*** Opening of SOURCE MATERIAL ***

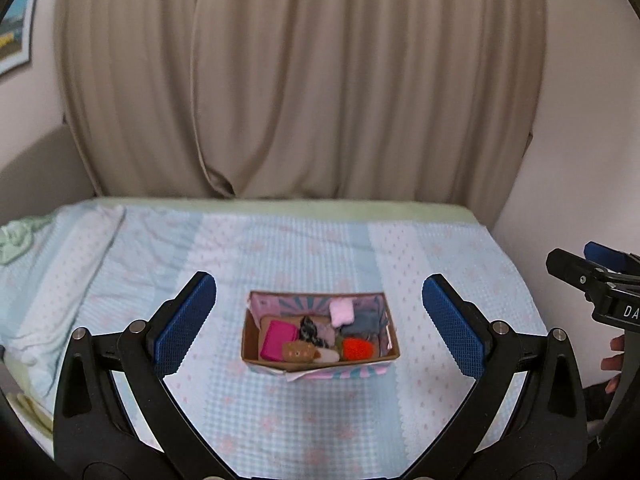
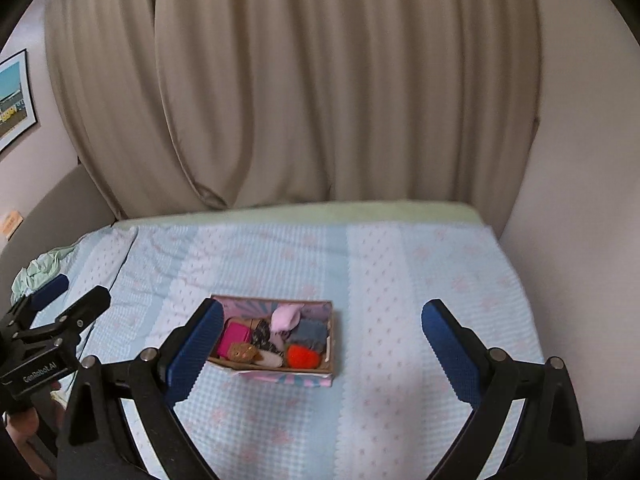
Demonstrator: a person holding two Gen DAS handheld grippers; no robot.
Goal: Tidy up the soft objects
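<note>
In the left wrist view the left gripper fills the bottom of the frame, its blue pads spread wide with nothing between them. In the right wrist view the right gripper sits the same way at the bottom, spread wide and empty.

Past the fingers, on the blue checked bedspread, stands a small cardboard box with a pink and blue printed outside. In the left view it sits at the centre of the frame, straight ahead between the pads. In the right view it lies left of centre, its left end hidden behind the left pad, so the left gripper seems the better lined up; which one is nearer I cannot tell. The box's long axis runs left to right across both frames.

The soft things are already inside it: a bright pink pouch at the left, a tan piece in front, an orange fluffy ball at the front right, a grey-blue cloth behind that, and a pale pink piece against the back wall. Nothing loose shows on the bedspread near the box, so the sorting looks close to done.

Farther back, a crumpled green cloth lies at the left edge, and beige curtains fill the top of the frame.
</note>
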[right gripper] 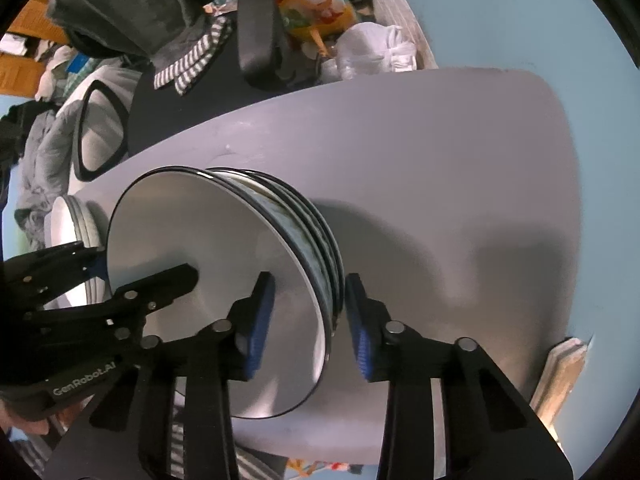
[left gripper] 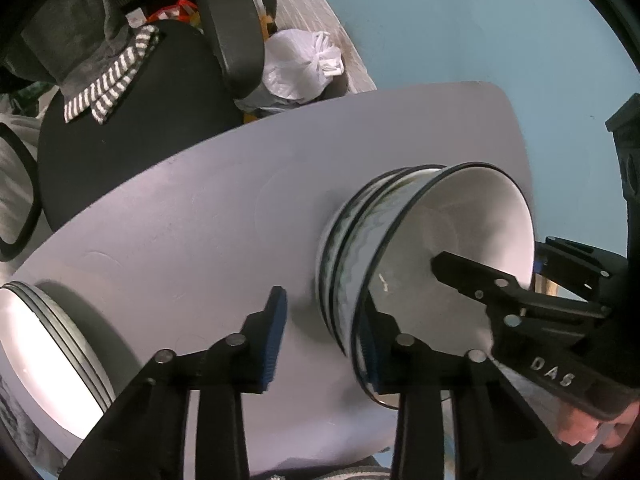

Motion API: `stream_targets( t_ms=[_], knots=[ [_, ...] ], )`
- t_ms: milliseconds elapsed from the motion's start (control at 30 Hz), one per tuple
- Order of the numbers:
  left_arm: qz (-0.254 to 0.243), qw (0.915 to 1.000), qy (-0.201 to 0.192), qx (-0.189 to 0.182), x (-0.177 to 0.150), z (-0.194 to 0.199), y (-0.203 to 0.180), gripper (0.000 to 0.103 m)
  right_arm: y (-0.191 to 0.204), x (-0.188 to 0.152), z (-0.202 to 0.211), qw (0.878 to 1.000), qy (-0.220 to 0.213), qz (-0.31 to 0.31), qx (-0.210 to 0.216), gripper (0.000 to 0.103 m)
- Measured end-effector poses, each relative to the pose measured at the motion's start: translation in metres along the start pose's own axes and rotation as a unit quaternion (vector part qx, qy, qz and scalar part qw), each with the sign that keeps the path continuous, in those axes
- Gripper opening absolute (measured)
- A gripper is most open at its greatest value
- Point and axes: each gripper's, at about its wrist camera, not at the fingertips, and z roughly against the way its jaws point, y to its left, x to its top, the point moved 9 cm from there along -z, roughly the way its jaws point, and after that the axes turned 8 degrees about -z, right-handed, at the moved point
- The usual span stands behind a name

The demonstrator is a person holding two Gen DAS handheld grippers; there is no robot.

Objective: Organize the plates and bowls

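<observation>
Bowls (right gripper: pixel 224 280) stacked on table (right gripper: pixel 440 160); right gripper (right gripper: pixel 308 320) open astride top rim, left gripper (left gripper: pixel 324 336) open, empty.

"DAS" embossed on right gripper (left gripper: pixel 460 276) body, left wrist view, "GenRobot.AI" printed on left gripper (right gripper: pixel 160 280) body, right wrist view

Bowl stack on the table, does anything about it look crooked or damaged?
The top bowl sits askew on the stack: its rim tilts away from the rims below, leaving an uneven gap. A small pale fleck marks its inner wall; whether it is a chip or residue, I cannot tell.
</observation>
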Motion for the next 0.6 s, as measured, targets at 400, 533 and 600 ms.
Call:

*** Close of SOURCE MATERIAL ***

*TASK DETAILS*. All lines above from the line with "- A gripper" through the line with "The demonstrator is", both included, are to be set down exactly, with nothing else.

*ANSWER FOR THE TASK*.
- A gripper is most open at its greatest value
- Point and axes: each gripper's, at about its wrist camera, not at the fingertips, and z roughly against the way its jaws point, y to its left, x to its top, the point moved 9 cm from there along -z, roughly the way its jaws point, and after that the axes turned 8 degrees about -z, right-handed, at the moved point
- The usual span stands behind a name

The demonstrator is a person holding two Gen DAS handheld grippers; there is no robot.

The exercise has been carried out completely.